Smaller communities need more support to make sure their volunteer firefighters are better trained, according to the B.C. Association of Fire Chiefs.

While large communities can generally afford good equipment and to train volunteers, it's a financial strain for small towns, said Langley Fire Chief Stephen Gamble.

"We've heard stories of firefighters using their own money to get trained," Gamble told CTV News. "I've heard firefighters conducting bake sales to get their own equipment."

Right now, only one in 10 volunteer firefighters has the training required to go into a burning building, according to a recent report that made several recommendations to improve firefighting in B.C. A 12-week course at the Justice Institute costs as much as $10,000.

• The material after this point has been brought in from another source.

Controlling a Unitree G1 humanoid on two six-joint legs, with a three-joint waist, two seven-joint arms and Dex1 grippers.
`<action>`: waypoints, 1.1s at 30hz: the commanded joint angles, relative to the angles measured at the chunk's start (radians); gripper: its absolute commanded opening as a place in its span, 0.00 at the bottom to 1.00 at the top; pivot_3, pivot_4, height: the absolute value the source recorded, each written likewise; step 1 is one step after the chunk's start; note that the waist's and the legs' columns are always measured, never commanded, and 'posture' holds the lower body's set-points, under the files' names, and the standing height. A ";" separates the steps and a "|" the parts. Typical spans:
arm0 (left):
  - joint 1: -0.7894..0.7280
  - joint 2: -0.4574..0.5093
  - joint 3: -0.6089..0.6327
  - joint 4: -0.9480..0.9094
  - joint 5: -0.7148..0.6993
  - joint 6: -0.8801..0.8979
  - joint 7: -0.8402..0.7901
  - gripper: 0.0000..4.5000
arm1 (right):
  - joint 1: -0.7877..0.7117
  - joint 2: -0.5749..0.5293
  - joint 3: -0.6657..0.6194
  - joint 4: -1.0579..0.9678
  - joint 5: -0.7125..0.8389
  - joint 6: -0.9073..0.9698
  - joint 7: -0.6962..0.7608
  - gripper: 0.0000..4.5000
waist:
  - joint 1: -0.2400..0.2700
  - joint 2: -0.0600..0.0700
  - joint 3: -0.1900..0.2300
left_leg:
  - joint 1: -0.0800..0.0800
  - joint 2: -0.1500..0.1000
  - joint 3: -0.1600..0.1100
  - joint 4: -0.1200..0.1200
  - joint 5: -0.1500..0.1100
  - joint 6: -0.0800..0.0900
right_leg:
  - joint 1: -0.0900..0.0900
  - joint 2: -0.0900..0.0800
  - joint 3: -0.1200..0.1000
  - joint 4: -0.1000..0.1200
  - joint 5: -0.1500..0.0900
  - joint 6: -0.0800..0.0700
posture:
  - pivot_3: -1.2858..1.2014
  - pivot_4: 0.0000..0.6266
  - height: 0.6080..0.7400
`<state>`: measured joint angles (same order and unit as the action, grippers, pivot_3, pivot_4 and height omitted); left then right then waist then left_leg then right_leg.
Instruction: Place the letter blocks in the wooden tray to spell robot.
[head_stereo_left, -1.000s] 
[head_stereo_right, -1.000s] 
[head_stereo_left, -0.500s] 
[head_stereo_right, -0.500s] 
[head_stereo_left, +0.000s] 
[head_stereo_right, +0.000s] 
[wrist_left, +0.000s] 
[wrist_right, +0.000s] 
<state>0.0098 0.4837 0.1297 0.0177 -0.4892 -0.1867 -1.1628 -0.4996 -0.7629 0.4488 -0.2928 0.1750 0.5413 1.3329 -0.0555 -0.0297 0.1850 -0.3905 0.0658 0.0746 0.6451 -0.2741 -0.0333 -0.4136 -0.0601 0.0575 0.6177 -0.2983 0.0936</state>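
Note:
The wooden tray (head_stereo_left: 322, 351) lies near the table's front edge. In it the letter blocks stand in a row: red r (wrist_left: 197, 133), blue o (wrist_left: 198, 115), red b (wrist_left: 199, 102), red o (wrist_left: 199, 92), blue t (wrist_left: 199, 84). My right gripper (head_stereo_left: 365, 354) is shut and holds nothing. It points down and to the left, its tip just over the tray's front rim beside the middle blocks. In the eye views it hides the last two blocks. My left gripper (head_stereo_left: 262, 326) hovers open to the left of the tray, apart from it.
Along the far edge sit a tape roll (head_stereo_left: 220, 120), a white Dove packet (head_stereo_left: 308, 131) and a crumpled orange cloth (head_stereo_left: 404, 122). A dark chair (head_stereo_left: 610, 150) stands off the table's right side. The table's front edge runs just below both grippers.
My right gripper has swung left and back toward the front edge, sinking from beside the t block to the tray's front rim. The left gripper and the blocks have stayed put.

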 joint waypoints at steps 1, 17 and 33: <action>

"It puts a real strain on the firefighters," Gamble said. "You could lose firefighters coming out and volunteering because it puts a real strain on them."

Training was a major issue in 2004 in Clearwater when volunteer firefighter Chad Schapansky died on the job. He fell through the floor of a burning Clearwater restaurant. He didn't have a radio and a colleague used a cell phone to call for help.

A coroner's report recommended establishing a minimum training standard for volunteer firefighters and auditing the departments to make sure they lived up to it.

Now, the Clearwater department trains regularly, as does the Enderby department, where 29-year-old Dan Botkin died fighting a blaze at a log home business in Enderby Thursday morning.

Botkin trained at a Vernon facility where firefighters could practice on a real burning building, said the Enderby fire chief, Mike Smith.

However Gamble said that while there is now a province-wide training standard, the training levels are different depending on the town.

Provincial deputy fire commissioner Dave Ferguson told CTV News that the province helps local communities apply for grants but ultimately the funding is up to them.

Ferguson said he was looking into the recommendations in the recent report, Transforming the Fire Service, and said the province would respond to the recommendations by October 2012.

Investigators were at the site of the Enderby fire on Friday, but they were still assessing if it was safe to enter the structure to conduct an inquiry into the cause of the fatal blaze.